Task description:
The pictures in the data below are to be omitted; all else must be duplicated exactly.
—————
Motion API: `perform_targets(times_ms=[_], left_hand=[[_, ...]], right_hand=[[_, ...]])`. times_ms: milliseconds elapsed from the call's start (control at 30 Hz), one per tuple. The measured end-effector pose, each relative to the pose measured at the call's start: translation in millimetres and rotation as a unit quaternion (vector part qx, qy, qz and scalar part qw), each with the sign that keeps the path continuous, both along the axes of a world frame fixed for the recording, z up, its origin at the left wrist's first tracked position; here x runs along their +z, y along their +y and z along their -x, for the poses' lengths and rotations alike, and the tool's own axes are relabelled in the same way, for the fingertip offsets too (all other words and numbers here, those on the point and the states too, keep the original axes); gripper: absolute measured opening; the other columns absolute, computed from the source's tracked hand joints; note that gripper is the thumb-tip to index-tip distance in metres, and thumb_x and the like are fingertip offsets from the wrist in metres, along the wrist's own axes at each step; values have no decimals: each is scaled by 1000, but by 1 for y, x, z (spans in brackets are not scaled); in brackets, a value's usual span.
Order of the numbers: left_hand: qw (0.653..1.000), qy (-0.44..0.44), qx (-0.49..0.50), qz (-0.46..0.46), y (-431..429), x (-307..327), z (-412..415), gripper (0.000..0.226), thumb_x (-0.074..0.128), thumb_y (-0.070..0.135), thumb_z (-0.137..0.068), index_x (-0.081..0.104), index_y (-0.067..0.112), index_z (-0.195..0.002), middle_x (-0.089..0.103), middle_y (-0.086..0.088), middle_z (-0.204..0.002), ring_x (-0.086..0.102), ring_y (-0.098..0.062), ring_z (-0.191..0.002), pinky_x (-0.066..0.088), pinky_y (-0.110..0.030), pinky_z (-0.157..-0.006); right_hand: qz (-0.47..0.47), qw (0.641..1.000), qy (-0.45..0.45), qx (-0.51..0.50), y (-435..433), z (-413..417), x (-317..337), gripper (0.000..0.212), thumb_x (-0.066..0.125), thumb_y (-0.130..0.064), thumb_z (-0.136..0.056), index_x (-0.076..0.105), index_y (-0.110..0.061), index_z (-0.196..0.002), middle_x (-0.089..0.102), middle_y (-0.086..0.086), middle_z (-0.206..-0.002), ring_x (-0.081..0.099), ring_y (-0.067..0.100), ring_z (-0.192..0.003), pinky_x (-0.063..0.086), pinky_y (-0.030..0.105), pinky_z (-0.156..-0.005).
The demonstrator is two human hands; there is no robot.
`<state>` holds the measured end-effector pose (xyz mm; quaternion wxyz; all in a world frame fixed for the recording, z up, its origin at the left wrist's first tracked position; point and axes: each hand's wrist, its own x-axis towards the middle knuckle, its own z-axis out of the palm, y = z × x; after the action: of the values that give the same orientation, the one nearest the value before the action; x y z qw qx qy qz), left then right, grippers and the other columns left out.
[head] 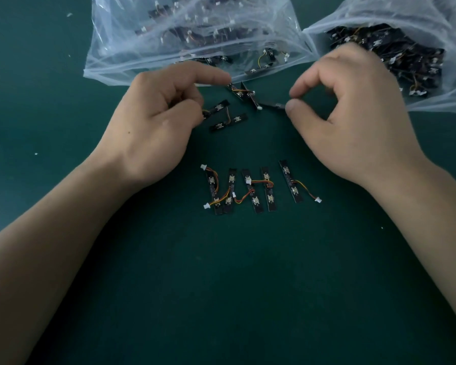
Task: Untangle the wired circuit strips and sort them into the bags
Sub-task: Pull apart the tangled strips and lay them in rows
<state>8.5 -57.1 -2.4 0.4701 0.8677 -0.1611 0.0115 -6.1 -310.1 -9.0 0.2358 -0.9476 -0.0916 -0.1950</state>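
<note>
Where the tangled strips [244,97] lie between the two sets of fingertips, the left hand [156,122] curls its forefinger onto one strip end and its thumb against another. The right hand [353,114] pinches the outermost strip's tip between thumb and forefinger, with its other fingers curled. Behind the fingertips, toward the wrists, a row of separated strips [256,191] lies flat on the green table [221,285]. Beyond the fingertips sit the left bag [111,61] and the right bag [445,11], both clear and both holding strips.

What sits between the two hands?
Head view: a tangled clump of wired circuit strips spans the gap, over the green mat. The left hand holds one side; the right hand pinches the other end.
</note>
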Motion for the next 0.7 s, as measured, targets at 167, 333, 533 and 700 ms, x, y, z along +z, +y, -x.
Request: perform_targets(times_ms=[167, 333, 533, 700], left_hand=[[997, 10, 54, -50, -5, 4, 4, 47, 47, 13, -85, 77, 44, -104, 56, -13, -68, 49, -14, -63, 46, -31, -76], [992, 9, 74, -103, -13, 9, 9, 37, 51, 18, -86, 77, 42, -93, 62, 11, -64, 55, -1, -65, 43, -53, -103], [987, -11, 114, -114, -11, 6, 9, 22, 62, 24, -87, 77, 40, -90, 62, 31, -66, 55, 7, -64, 49, -46, -100], [986, -31, 108, -126, -9, 3, 6, 14, 70, 24, -86, 79, 33, -83, 66, 24, -72, 58, 6, -61, 40, -4, -60]], right_hand=[[-1, 994, -7, 109, 15, -1, 2, 17, 67, -35, -96, 78, -24, -104, 63, 0, -120, 54, 23, -121, 37, 44, -108], [42, 987, 69, 141, 24, -12, 3, 14, 66, -39, -97, 78, -35, -105, 54, -8, -143, 37, 17, -142, 17, 30, -110], [19, 983, 121, 136, 22, -11, 6, 14, 67, -20, -92, 70, -33, -90, 49, -12, -150, 28, 12, -147, 10, 28, -111], [22, 978, 127, 163, 22, -9, 9, 23, 66, -11, -89, 69, -34, -86, 48, -14, -149, 27, 10, -147, 8, 26, -111]])
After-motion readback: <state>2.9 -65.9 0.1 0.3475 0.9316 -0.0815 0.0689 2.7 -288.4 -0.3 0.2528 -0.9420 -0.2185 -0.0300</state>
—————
Response box:
Motion API: `perform_targets(times_ms=[_], left_hand=[[_, ...]], right_hand=[[_, ...]])`. times_ms: milliseconds elapsed from the call's start (control at 30 Hz), one per tuple. The measured end-effector pose, each relative to the pose measured at the call's start: translation in millimetres and rotation as a unit quaternion (vector part qx, qy, qz and scalar part qw), each with the sign that keeps the path continuous, both along the axes of a world frame fixed for the recording, z up, its origin at the left wrist's first tracked position; here x runs along their +z, y along their +y and z along their -x, for the poses' lengths and rotations alike, and the tool's own axes are relabelled in the same way, for the fingertip offsets too (all other words and numbers here, those on the point and the states too, keep the original axes); gripper: absolute measured opening; the other columns absolute, computed from the source's tracked hand joints; note that gripper is the thumb-tip to index-tip distance in metres, and thumb_x and the like are fingertip offsets from the wrist in metres, along the wrist's own axes at each step; values have no decimals: each is scaled by 1000, but by 1 for y, x, z (spans in brackets are not scaled); in brackets, a value's usual span.
Order of the numbers: left_hand: qw (0.653..1.000), qy (-0.44..0.44), qx (-0.49..0.50), qz (-0.46..0.46), y (-431..429), x (-307..327), z (-412..415), gripper (0.000..0.226), thumb_x (-0.074..0.128), thumb_y (-0.070..0.135), thumb_z (-0.137..0.068), index_x (-0.081..0.104), index_y (-0.067..0.112), index_z (-0.195..0.002), middle_x (-0.089..0.103), middle_y (-0.086..0.088), middle_z (-0.204..0.002), ring_x (-0.086..0.102), ring_y (-0.098..0.062), ring_z (-0.191..0.002), pinky_x (-0.066..0.088), pinky_y (-0.110..0.030), pinky_z (-0.157..-0.006); right_hand: qz (-0.47..0.47), qw (0.641..1.000), qy (-0.45..0.45), qx (-0.51..0.50), y (-435..433), z (-413..417), x (-317..337), gripper (0.000..0.212), thumb_x (-0.066..0.125), thumb_y (-0.130..0.064), thumb_z (-0.136..0.056), index_x (-0.076..0.105), index_y (-0.110..0.061), index_z (-0.196..0.002), middle_x (-0.089..0.102), middle_y (-0.086..0.086), middle_z (-0.206..-0.002), ring_x (-0.081..0.099), ring_y (-0.067..0.100), ring_z (-0.192..0.003), pinky_x (-0.063..0.086), pinky_y (-0.030..0.105), pinky_z (-0.156..-0.005).
The demonstrator is two human hands; there is no robot.
`<state>` holds the measured end-effector pose (xyz mm; quaternion wxyz; all in a world frame fixed for the recording, z up, its origin at the left wrist's first tracked position; point and axes: each hand's wrist, its own x-axis towards the middle knuckle, its own z-axis out of the palm, y = z × x; after the action: of the values that give the same orientation, the one nearest the value before the action; x y z qw qx qy qz), left then right, grippers and the other columns left out.
[head] 
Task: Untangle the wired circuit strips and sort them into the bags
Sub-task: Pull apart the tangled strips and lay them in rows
<state>8.5 -57.1 -2.4 0.4701 0.8677 -0.1611 0.0115 -6.1 -310.1 -9.0 0.2358 -0.9476 -0.0916 -0.1950</state>
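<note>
Where the tangled strips [244,97] lie between the two sets of fingertips, the left hand [156,122] curls its forefinger onto one strip end and its thumb against another. The right hand [353,114] pinches the outermost strip's tip between thumb and forefinger, with its other fingers curled. Behind the fingertips, toward the wrists, a row of separated strips [256,191] lies flat on the green table [221,285]. Beyond the fingertips sit the left bag [111,61] and the right bag [445,11], both clear and both holding strips.

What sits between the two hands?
Head view: a tangled clump of wired circuit strips spans the gap, over the green mat. The left hand holds one side; the right hand pinches the other end.
</note>
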Motion for the next 0.7 s, as measured, targets at 167, 333, 533 and 700 ms, x, y, z along +z, +y, -x.
Request: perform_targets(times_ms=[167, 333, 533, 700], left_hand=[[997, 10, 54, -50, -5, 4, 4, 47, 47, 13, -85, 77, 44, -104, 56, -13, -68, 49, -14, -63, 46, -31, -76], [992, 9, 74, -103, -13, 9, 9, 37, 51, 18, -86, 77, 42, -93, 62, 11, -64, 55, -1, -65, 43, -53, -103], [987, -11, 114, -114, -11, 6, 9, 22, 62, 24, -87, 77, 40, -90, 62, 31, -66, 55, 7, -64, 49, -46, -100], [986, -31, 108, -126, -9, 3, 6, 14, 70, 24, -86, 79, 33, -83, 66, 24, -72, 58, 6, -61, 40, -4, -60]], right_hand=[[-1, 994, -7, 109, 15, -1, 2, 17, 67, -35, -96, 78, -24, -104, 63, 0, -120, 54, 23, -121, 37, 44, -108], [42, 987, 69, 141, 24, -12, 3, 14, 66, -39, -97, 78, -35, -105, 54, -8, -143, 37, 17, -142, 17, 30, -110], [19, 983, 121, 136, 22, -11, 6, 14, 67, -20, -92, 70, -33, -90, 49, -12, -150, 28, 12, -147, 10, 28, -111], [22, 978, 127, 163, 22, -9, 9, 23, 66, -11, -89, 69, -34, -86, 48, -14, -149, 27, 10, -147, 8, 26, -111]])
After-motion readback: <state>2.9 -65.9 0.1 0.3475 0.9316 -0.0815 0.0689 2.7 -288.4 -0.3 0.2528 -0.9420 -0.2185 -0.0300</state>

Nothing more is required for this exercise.